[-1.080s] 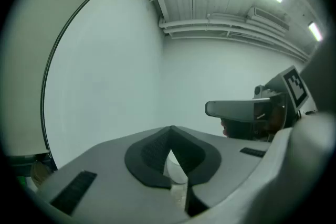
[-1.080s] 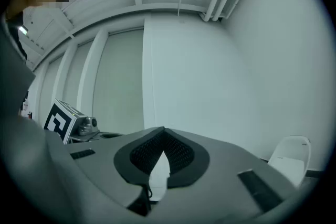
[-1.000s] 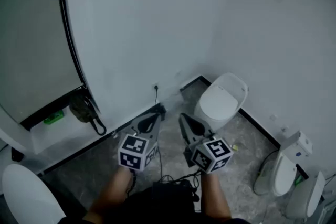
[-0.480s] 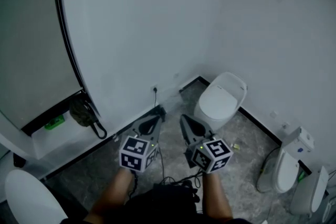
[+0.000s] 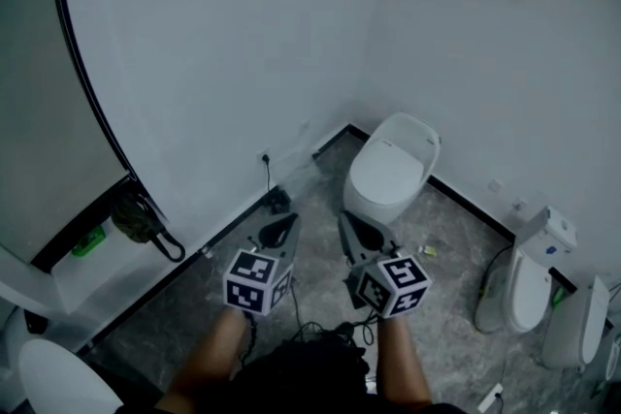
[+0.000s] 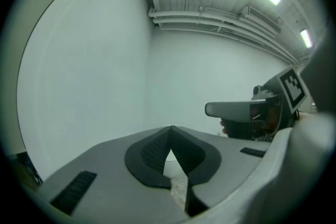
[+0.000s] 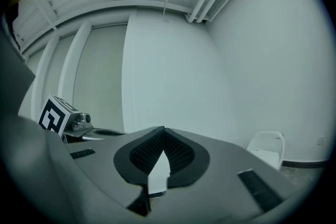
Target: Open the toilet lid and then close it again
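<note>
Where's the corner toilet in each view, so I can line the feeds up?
Head view: corner toilet right of centre, closed.
Left gripper view: not made out.
Right gripper view: lower right, against the wall.
Shared landmark: the wall corner beside it.

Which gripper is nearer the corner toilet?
Right. The right gripper is in front of the corner toilet, apart from it; the left gripper is alongside, farther off to the left. Both are shut and empty.
</note>
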A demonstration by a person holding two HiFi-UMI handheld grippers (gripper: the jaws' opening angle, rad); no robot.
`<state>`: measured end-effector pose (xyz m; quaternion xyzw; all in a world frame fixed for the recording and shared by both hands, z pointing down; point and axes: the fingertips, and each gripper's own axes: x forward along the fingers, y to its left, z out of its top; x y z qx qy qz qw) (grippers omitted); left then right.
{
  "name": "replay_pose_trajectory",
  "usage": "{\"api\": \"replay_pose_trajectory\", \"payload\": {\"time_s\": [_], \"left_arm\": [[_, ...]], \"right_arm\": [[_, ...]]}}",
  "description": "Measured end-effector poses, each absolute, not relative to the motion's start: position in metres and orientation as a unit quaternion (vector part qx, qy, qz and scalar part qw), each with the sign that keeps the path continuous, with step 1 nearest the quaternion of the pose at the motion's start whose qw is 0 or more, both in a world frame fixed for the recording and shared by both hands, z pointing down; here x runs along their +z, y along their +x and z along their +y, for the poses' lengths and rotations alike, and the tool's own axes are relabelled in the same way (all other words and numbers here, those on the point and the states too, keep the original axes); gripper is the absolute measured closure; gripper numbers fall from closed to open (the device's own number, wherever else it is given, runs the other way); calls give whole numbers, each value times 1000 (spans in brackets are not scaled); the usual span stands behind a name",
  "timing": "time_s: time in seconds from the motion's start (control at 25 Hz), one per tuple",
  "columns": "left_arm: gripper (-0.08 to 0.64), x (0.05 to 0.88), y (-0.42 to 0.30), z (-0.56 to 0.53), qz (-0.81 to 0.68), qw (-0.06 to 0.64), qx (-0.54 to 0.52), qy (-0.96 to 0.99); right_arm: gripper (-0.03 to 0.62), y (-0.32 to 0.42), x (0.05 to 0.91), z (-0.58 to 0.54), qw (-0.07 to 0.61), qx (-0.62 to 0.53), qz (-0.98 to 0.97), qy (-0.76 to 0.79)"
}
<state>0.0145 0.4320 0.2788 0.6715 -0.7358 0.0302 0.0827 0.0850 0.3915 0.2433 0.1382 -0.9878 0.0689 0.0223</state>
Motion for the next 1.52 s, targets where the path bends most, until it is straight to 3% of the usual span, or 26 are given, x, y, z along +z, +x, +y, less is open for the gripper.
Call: {"api": "replay_pose_trajectory", "payload": {"time_s": [1.52], "left_arm": [[552, 242, 68, 123, -699, 53, 67, 710]], "right_arm": [[581, 183, 236, 82, 18, 53, -965, 257]]}}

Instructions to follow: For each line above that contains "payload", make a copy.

Expected answer:
  "usage": "{\"api\": \"replay_pose_trajectory\", \"payload\": {\"time_s\": [_], \"left_arm\": [[_, ...]], \"right_arm\": [[_, ...]]}}",
Call: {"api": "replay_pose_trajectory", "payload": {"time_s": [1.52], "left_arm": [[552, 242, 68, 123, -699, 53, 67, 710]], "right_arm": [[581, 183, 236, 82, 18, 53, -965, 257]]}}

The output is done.